Five things worth sharing from the last week or so, brought to you by a different member of the Browser Media team every Friday.
This week’s My Five is by Ali.
1. Google’s decoy algorithm update
Whilst the world of search mulled over how Google’s new so called ‘mobilegeddon’ algorithm update was going to affect us all, the search giant had the last laugh by also updating its algorithm to change the way it assesses quality content. It did this very quietly with no announcement, until this week when it confirmed that some of the ranking changes seen recently will be due to this tweak. The update wasn’t intended to affect one particular type of site over another but thin sites with little content and ‘how to’ sites seem to have been worst hit.
With no specific insights released about the update, it’s difficult to know which specific factors now carry more weight in Google terms. That said, continuing to create useful and unique content which reinforces your thought leadership and authority, is always going to be a winner.
2. A decline in search? Really?
If Carat’s Consumer Connection System (CCS) recent research is to believed, we can all go away and not worry about algorithm updates anyway as apparently fewer people are turning to the web to search for content or products. Supposedly we’re all relying on a handful of trusted sites and recommendations from family and friends instead. Hmmm.
I don’t doubt that this research has been reported accurately and clearly social sharing of content is part of the everyday marketing mix, but it certainly sits at odds with Google’s reporting on the volume of search queries every year. And whilst the trusted sites listed in the research are all very generic in nature (Amazon, BBC etc.), the third most trusted site is Google.
So perhaps people are using Google to search for content and products without really realising how a search engine works – namely to search the web for content and products.
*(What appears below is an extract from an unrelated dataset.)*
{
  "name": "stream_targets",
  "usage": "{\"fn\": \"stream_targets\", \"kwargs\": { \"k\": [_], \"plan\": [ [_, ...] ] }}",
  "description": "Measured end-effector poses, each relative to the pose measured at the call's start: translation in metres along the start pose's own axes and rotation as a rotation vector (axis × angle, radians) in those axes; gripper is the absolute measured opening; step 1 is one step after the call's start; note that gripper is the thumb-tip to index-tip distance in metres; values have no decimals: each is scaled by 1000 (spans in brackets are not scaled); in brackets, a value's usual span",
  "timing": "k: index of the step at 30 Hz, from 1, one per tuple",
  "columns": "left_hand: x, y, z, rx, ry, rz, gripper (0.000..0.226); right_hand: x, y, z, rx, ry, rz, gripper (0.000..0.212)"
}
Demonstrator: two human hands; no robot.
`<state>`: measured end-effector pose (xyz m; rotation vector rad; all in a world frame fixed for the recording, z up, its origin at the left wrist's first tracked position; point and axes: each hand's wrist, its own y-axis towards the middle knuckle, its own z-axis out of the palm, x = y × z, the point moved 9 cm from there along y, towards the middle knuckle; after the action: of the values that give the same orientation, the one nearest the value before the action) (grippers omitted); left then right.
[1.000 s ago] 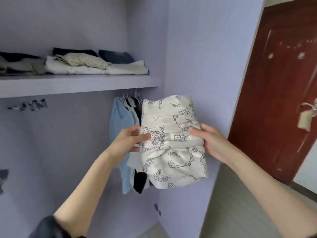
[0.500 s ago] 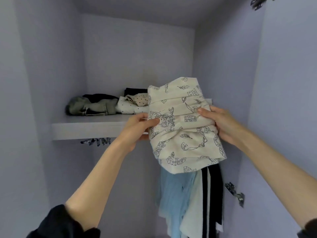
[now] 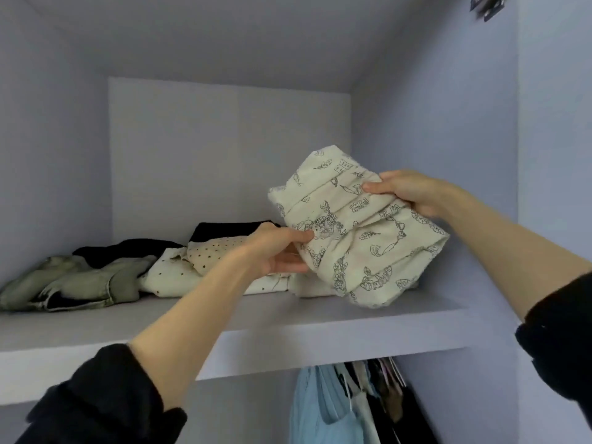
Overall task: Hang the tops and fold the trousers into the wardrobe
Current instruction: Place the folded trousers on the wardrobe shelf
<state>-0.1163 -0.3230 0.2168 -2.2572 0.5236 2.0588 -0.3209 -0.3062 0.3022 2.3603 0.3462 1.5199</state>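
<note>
Folded cream trousers [image 3: 358, 232] with a dark line-drawn print hang tilted just above the right end of the wardrobe shelf [image 3: 288, 325]. My left hand [image 3: 275, 251] grips their left edge, thumb on top and fingers underneath. My right hand [image 3: 407, 192] pinches their upper right edge. The bundle's lower corner overlaps the shelf's front area; whether it touches the shelf is unclear.
Folded clothes lie along the shelf: an olive-grey pair [image 3: 73, 283] at the left, a dark garment [image 3: 134, 251] behind, a cream polka-dot piece [image 3: 205, 261] in the middle. Hung tops, one light blue [image 3: 320, 405], show below the shelf. The wardrobe side wall [image 3: 432, 155] stands close on the right.
Both hands have lifted the folded trousers from below shelf height up and over the shelf's right end, tilting the bundle. The view has swung upward into the wardrobe.
</note>
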Motion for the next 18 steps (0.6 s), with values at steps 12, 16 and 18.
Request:
{"fn": "stream_targets", "kwargs": {
  "k": [12,16,18],
  "plan": [
    [-5,73,37,45,784,104,29,-78,149,62,339,-916,-2,26],
    [-49,92,29,-347,1096,472,29,-88,152,47,37,-881,-126,42],
    [-44,114,40,-295,1103,501,33,-89,142,28,-100,-871,-133,41]
  ]
}}
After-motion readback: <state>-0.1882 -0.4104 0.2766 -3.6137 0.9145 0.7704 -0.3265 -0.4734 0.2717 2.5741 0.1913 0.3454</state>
And finally, what if someone wants to research some far flung holiday destination, lesser known fitness regime, or some of the more obscure terms (trombone fetish – yes really!) that people search for, they will want that content to be delivered from a site that is authoritative on that subject, not a generic site or in the case of the trombone lover, a family member.
3. Infinite Scrolling
This technique, that loads content continuously as the user scrolls down and eliminates the need for pagination, may have its merits for news-type sites but not in my opinion for e-commerce ones. Not only that but some retailers with small product catalogues thought I might be more inclined to buy their products if I saw them over and over again: infinite scrolling on repeat, like a visual broken record. Maybe I wasn’t supposed to notice that I’d seen their industrial scissor arm wall light five times before? Grrr.
The Neilson Norman Group do a good summary of the pros and cons of infinite scrolling but Browser Media’s UX guru Libby Bearman warns businesses about being too gimmicky. She said,
“Web development companies can sometimes be too keen to incorporate new ideas simply to be innovative and creative, rather than because it benefits the client or their users.”
4. Obama breaks Guinness record with new twitter account
President Obama has been allowed his very own twitter account – as opposed to the @BarackObama account, which is handled by his team.
The new account @POTUS will stay with the office and so the newly elected president will take it over in 2016. It reportedly amassed over one million users in less than five hours.
Good job they decided to include the T as it can often be dropped from acronyms: POUS would have been less appropriate.
5. WWF’s endagered emoji
The World Wild Life Fund has launched a series of endangered emoji, which are aimed at helping to raise money and awareness of specific, at-risk animals such as the Giant Panda, Galapagos Penguin, Maui’s Dolphin and the Sumatran Tiger.
There are 17 emoji to choose from so get tweeting and donating. All together now… aaaaawwwwwww.